Do you know if they are made in standard lengths or can you order any length required, could do with a 12m length then the p/washer can stay in the garage.


----------



## steve from wath

mt8 said:


> Thanks for that.
> 
> Do you know if they are made in standard lengths or can you order any length required, could do with a 12m length then the p/washer can stay in the garage.


directhoses will do any length
just e mail them


----------



## Chris 9-5

My new hose arrived from Direct Hoses today, fits perfectly but more than that, its so substantial compared with the original Nilfisk one. 

Fittings and ends seem better quality and the hose is heavy duty rubber, but flexible - cant wait to use it especially as its twice the length of the old one.

Excellent service from Mark too, top marks lol!


----------



## steve from wath

I'll pass on your comments

Cheers,remember for all your hoses,snowfoam,quick fittings and personalised detailing boxes


----------



## J800PAN

Anyone found out on how to apply the discount? Im wanting a replacement hose!


----------



## macca666

Just ordered a replacement 12m hose for my Karcher. Ordered direct on the .net site as you said your mate was trying to move away from eBay Steve. Ps liked the plate he's using to advertise!! An absolute breeze to order and gave me the option whilst paying to use the discount code so result saved 5%. :thumb:


----------



## J800PAN

Just placed my order with Direct hoses! 

I didnt realise the discount came in during the payment process, im used to discounts being taken off before you get that far in the basket!!


----------



## mt8

Just ordered my nilfisk E140 replacement hose reel hose from Mark, 12m in length and should be here within the week hopefully, responded to both my e-mails promptly and rang this morning to confirm and take payment, very impressed at this stage and can`t wait to see and use the hose.:thumb:


----------



## steve from wath

mt8 said:


> Just ordered my nilfisk E140 replacement hose reel hose from Mark, 12m in length and should be here within the week hopefully, responded to both my e-mails promptly and rang this morning to confirm and take payment, very impressed at this stage and can`t wait to see and use the hose.:thumb:


ill pass on your comments

dont forget to tell us all what you think of it,when it lands at yours


----------



## Zolasbackheel

just gone on the website. Looks a cracking price on the snow foam lance.


----------



## rob01792

just ordered a 12m hose for my Karcher hope its going to be decent quality im sure it will be as everyone who has ordered has said so


----------



## steve from wath

Zolasbackheel said:


> just gone on the website. Looks a cracking price on the snow foam lance.





rob01792 said:


> just ordered a 12m hose for my Karcher hope its going to be decent quality im sure it will be as everyone who has ordered has said so


whats not to like

dont be fooled by higher prices

the hoses are very good

i dont think yoll be dissapointed


----------



## macca666

rob01792 said:


> just ordered a 12m hose for my Karcher hope its going to be decent quality im sure it will be as everyone who has ordered has said so


You'll have absolutely no complaints about it. I got mine The other week and its far superior than the original hose. I was wondering what it would be like as its thermoplastic as opposed to rubber and my main gripe with the original hose apart from length was lack of flexibility. Have to admit wasn't sure what thermoplastic was but hose is ideal and I've no issues with it. There's a slight loss in pressure but nothing to worry about and I've an early K2 model which isn't the most powerful to start with.


----------



## jonnyMercUK

My standard hose for my Nilfisk C110 popped on Sunday 

Think i'll be ordering from Direct Hoses, anyone bought off the website direct? There seems to be errors all over the place.


----------



## rob_vrs

jonnyMercUK said:


> My standard hose for my Nilfisk C110 popped on Sunday
> 
> Think i'll be ordering from Direct Hoses, anyone bought off the website direct? There seems to be errors all over the place.
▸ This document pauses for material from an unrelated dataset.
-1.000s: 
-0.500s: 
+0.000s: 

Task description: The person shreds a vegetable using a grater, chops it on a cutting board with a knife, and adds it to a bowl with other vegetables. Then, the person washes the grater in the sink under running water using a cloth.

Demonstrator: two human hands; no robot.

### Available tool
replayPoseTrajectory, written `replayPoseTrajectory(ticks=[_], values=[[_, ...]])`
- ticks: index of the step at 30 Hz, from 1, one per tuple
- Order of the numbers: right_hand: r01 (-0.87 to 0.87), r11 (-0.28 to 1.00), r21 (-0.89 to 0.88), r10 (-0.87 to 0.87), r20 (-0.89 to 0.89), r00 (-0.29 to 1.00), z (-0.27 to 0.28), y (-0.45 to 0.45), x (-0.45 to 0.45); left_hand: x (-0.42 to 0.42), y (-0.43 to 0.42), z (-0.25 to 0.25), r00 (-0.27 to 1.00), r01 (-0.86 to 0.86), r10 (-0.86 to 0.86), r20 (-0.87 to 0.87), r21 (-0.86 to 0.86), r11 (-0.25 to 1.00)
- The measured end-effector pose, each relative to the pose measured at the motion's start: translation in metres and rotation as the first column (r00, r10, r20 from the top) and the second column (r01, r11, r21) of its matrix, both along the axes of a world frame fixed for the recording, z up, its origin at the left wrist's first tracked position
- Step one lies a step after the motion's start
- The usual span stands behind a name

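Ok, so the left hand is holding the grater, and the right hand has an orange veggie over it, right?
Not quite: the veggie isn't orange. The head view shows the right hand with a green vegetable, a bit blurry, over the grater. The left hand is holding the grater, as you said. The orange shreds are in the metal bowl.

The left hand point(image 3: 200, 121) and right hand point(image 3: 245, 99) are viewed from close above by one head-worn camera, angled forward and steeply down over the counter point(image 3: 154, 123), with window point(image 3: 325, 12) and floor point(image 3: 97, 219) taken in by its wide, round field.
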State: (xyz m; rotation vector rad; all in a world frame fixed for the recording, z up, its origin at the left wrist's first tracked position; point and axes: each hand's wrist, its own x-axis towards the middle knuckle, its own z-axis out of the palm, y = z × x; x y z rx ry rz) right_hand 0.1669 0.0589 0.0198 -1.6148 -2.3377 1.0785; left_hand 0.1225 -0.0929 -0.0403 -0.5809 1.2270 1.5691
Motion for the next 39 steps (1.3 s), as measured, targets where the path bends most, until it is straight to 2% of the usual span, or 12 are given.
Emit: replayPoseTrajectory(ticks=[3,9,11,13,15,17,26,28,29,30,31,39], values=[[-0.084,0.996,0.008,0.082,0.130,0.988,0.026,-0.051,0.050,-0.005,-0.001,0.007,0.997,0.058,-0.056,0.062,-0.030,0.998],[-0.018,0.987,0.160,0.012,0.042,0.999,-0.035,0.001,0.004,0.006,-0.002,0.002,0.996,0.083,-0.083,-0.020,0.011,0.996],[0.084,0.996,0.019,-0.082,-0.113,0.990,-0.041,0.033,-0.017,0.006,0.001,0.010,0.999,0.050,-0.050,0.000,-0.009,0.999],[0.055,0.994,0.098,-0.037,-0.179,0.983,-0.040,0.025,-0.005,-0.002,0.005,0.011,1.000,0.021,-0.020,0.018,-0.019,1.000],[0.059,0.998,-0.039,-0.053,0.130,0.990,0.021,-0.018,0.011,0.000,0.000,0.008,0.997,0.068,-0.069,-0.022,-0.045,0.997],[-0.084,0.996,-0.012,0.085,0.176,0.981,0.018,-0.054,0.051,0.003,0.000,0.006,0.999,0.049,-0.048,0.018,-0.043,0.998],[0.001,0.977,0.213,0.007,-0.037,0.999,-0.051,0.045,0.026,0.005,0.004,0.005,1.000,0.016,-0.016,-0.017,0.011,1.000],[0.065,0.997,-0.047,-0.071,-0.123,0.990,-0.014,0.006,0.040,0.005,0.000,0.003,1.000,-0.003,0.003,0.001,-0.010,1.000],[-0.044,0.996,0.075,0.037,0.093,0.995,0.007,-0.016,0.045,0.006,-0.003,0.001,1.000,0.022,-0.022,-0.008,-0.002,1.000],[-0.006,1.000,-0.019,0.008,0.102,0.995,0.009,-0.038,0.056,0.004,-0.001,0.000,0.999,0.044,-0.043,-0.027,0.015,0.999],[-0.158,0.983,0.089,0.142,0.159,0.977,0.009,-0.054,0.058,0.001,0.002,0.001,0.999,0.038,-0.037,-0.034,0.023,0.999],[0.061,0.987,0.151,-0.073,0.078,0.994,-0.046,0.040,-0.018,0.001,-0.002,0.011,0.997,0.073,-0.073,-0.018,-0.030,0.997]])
I bought from there ebay site, then last week met the owner for another hose to replace my karcher one as that burst the other week, very nice chap also very helpful, i find there products of very good quality

I would suggest the reason with the website is that they seem to be a recently established business so suppose finding there feet.


----------



## jonnyMercUK

rob_vrs said:


> I bought from there ebay site, then last week met the owner for another hose to replace my karcher one as that burst the other week, very nice chap also very helpful, i find there products of very good quality
> 
> I would suggest the reason with the website is that they seem to be a recently established business so suppose finding there feet.


Can you PM his number if you have it please. Might be easier to pick it up if he is local.

Thanks!


----------



## mt8

jonnyMercUK said:


> My standard hose for my Nilfisk C110 popped on Sunday
> 
> Think i'll be ordering from Direct Hoses, anyone bought off the website direct? There seems to be errors all over the place.


I bought from him a couple of weeks ago - just send him an e-mail with what you require and your contact details and he will get straight back to you with a price.

Really good product at a great price, ordered on tuesday and arrived on friday.:thumb:


----------



## T.E.D. Jordan

Bought a 15m hose from Qwashers. Hassle free, next day delivery, quality looks great!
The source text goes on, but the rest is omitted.